Mixtape by Morray
- Released: April 28, 2021
- Recorded: 2020–2021
- Genre: Hip-hop; R&B;
- Length: 36:28
- Label: Pick Six; Interscope;
- Producer: Andyr; Ant Chamberlain; Boston; Callari; Danny Couture; DatBoiGetro; DJ Chose; Dystinkt Beats; Dzimi; ForeignGotEm; Hagan; Jimmie Gutch; KC Supreme; LayZBeats; Mike Woods; P Crisco; Pat McManus; Poly Boy; SephGotTheWaves; Taz Taylor; The Beat Menace;

Singles from Street Sermons
- "Quicksand" Released: October 30, 2020; "Switched Up" Released: November 20, 2020; "Big Decisions" Released: January 7, 2021; "Kingdom" Released: February 5, 2021; "Trenches" Released: April 21, 2021;

= Street Sermons =

Street Sermons is the debut commercial mixtape by American rapper and singer Morray.
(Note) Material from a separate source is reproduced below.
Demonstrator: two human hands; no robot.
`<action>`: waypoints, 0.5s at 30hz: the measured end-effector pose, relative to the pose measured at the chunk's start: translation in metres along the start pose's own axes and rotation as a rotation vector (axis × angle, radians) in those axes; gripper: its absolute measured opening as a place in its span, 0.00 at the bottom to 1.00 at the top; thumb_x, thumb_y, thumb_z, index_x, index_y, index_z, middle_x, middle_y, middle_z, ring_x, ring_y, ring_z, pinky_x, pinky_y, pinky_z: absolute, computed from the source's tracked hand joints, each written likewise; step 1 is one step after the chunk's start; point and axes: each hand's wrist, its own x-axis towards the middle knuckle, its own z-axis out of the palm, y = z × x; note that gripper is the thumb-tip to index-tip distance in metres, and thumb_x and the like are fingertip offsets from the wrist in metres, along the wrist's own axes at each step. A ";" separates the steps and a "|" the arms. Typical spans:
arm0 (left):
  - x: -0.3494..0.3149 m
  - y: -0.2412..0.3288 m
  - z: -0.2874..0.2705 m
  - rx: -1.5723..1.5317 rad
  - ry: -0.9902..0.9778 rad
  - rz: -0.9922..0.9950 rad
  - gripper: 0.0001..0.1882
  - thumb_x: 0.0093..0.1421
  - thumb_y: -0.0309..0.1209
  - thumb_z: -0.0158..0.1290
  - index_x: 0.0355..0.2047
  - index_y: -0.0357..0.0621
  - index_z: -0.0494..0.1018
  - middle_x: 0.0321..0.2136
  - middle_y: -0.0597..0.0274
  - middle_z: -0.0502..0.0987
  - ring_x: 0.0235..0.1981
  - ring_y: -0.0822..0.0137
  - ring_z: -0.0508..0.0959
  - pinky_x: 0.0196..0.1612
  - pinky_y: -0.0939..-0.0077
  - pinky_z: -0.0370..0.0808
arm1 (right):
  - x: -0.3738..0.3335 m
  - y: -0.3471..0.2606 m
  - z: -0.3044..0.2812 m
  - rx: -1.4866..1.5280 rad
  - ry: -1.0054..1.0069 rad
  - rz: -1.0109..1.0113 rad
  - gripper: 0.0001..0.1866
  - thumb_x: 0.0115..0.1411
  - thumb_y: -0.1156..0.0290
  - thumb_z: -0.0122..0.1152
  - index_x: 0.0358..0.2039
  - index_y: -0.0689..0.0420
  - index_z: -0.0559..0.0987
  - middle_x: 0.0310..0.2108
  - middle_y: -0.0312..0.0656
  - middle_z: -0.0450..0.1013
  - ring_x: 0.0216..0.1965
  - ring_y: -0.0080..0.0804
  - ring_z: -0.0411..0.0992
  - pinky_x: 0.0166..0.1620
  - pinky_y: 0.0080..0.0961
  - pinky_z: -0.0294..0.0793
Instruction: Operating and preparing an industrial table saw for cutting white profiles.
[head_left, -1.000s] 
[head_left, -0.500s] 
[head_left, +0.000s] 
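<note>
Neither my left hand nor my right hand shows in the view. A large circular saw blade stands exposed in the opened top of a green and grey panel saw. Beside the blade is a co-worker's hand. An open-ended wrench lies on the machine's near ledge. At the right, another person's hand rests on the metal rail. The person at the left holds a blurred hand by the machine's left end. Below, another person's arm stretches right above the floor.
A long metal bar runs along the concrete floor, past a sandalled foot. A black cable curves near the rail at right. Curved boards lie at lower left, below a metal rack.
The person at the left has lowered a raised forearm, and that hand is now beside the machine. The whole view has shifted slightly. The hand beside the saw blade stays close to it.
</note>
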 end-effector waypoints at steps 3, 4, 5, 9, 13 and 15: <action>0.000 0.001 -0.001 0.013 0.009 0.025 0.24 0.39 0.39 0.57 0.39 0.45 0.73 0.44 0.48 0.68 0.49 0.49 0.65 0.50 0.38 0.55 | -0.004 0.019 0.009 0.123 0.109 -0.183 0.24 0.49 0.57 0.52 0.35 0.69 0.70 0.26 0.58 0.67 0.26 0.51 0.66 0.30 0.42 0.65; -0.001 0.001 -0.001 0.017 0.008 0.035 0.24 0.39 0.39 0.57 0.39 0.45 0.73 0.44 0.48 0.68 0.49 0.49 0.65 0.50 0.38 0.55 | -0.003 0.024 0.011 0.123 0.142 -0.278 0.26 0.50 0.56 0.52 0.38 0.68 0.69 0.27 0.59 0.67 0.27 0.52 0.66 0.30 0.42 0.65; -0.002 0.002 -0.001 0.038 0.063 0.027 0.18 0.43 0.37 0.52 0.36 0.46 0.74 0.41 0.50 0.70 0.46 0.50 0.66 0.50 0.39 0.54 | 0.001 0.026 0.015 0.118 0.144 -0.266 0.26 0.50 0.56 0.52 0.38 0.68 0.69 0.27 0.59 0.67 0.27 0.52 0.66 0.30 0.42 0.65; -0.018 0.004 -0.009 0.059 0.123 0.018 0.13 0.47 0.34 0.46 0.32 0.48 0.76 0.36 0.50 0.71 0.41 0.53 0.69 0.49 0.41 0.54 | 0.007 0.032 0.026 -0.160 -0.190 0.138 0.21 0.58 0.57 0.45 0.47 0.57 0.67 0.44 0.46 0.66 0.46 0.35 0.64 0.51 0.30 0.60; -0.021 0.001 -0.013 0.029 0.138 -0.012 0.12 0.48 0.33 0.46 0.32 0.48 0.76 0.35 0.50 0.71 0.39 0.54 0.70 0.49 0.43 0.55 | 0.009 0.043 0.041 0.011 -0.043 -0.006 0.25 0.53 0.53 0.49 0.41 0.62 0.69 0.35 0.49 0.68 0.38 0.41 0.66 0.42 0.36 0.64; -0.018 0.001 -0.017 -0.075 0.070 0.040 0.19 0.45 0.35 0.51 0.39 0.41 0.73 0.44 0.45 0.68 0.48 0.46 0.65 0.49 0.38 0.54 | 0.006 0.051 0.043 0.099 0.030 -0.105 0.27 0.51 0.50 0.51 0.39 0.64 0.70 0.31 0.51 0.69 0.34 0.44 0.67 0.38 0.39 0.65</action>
It was released on April 28, 2021, by Pick Six Records and Interscope Records. The mixtape contains 13 tracks and it peaked at number 41 on the Billboard 200.

==Background==
On April 16, 2021, Morray announced that he signed to Interscope, in a joint venture with Pick Six Records. His manager, Moe Shalizi spoke about the partnership, saying "there was so much synergy between our side and Interscope that it just felt right, we are really excited to be working with John Janick and the rest of the team." In an interview, Morray described the album, saying "I really want it to show more of my story and for people to get to know me more. I want it to be like, 'I listened to this and I understand why he does this.' This is supposed to be my reference to who I really am."

==Singles==
On October 30, 2020, he released his first single "Quicksand", which charted on the Billboard Hot 100, and received co-signs from fellow North Carolina rappers J. Cole and DaBaby. The single amassed millions of streams and he was named on Billboard's Emerging Artists Spotlight. On November 20, 2020, he released the second single "Switched Up". In 2021, the third and fourth singles, "Big Decisions" and "Kingdom", were released.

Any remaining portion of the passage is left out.